The problem: When you print the records below, keep every word exact and leave out the images.

[Extracted records]
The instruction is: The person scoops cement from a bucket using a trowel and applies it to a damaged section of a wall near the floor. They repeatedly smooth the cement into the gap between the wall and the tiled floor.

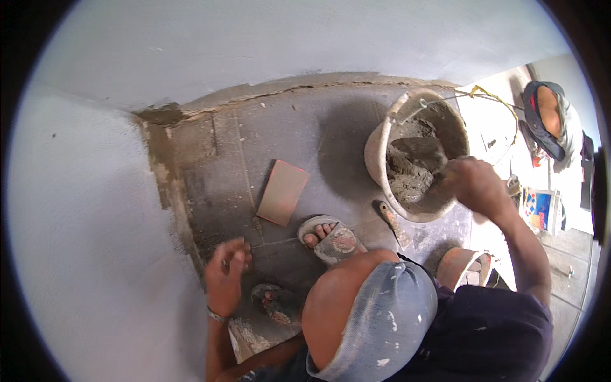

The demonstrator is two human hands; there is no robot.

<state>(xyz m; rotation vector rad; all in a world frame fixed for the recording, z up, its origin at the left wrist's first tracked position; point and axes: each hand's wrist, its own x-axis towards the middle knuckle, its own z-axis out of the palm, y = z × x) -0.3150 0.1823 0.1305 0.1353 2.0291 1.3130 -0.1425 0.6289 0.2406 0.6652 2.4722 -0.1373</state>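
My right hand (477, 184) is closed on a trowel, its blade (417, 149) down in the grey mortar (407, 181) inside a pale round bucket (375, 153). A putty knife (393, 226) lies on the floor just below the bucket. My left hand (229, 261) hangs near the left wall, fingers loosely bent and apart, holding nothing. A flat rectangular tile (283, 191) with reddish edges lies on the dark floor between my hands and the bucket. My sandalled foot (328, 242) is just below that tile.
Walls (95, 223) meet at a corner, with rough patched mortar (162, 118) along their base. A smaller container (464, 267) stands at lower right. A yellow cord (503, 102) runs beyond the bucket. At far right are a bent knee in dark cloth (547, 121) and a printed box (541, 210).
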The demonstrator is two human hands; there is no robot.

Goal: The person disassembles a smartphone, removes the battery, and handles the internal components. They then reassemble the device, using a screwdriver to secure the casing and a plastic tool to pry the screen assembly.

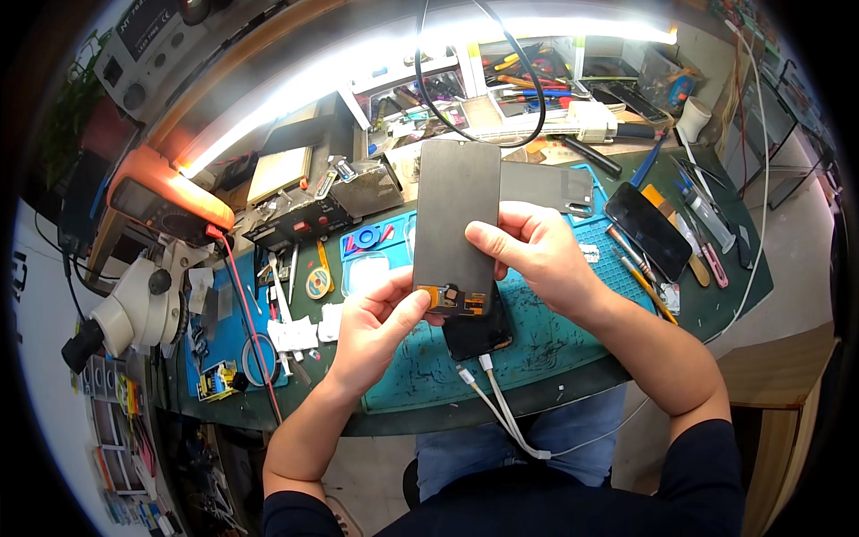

Completed exercise:
The instruction is: The person scoops cement from a bucket using a trowel and applies it to a damaged section of a wall near the floor. They repeatedly smooth the cement into the gap between the wall and the tiled floor.


The demonstrator is two human hands; there is no robot.

<state>(xyz m; rotation vector rad; all in a world frame fixed for the recording, z up, its origin at the left wrist's first tracked position; point and axes: each hand's wrist, its own x-axis towards the middle knuckle, its own z-axis out of the palm, y = z × x) -0.3150 0.1823 0.1305 0.1353 2.0291 1.3130 -0.1425 0.6289 0.2406 0.6652 2.4722 -0.1373</state>
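My right hand (477, 184) is closed on a trowel, its blade (417, 149) down in the grey mortar (407, 181) inside a pale round bucket (375, 153). A putty knife (393, 226) lies on the floor just below the bucket. My left hand (229, 261) hangs near the left wall, fingers loosely bent and apart, holding nothing. A flat rectangular tile (283, 191) with reddish edges lies on the dark floor between my hands and the bucket. My sandalled foot (328, 242) is just below that tile.
Walls (95, 223) meet at a corner, with rough patched mortar (162, 118) along their base. A smaller container (464, 267) stands at lower right. A yellow cord (503, 102) runs beyond the bucket. At far right are a bent knee in dark cloth (547, 121) and a printed box (541, 210).
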The demonstrator is two human hands; there is no robot.

Goal: The person disassembles a smartphone, removes the battery, and handles the internal components. They then reassemble the device, using a screwdriver to secure the casing and a plastic tool to pry the screen assembly.

This exercise has now been fully answered.